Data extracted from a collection
* * * * * * * * *

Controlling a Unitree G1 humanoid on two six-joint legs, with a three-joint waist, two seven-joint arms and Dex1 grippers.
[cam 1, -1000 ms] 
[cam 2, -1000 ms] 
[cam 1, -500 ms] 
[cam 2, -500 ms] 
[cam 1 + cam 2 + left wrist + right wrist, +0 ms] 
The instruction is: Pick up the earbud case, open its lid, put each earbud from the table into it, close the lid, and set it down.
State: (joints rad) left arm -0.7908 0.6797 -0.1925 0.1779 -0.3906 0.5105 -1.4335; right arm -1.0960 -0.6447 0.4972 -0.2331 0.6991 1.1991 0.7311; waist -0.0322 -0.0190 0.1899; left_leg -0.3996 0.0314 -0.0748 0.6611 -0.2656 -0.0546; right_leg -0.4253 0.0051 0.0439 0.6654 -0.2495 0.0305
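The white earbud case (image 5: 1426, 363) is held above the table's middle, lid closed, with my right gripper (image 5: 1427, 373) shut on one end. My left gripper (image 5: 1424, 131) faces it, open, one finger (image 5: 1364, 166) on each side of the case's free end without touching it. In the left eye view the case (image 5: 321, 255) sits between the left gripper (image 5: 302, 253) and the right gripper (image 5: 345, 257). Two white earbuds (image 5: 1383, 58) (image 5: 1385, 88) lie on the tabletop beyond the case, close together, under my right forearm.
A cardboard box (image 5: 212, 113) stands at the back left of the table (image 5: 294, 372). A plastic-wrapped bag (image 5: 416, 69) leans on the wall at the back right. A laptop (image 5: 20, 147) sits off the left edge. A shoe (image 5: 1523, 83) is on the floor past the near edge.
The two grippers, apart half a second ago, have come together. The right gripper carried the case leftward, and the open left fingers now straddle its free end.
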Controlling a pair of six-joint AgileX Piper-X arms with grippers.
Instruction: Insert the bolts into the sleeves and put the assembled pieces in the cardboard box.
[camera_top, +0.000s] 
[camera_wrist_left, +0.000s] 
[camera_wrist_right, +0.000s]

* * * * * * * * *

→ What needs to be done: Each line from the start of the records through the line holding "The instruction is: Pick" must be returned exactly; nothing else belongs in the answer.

→ The completed task:
Controlling a Unitree G1 humanoid on two six-joint legs, with a three-joint waist, two seven-joint arms and Dex1 grippers.
[cam 1, -1000 ms] 
[cam 2, -1000 ms] 
[cam 1, -500 ms] 
[cam 2, -500 ms] 
[cam 1 + cam 2 + left wrist + right wrist, +0 ms] 
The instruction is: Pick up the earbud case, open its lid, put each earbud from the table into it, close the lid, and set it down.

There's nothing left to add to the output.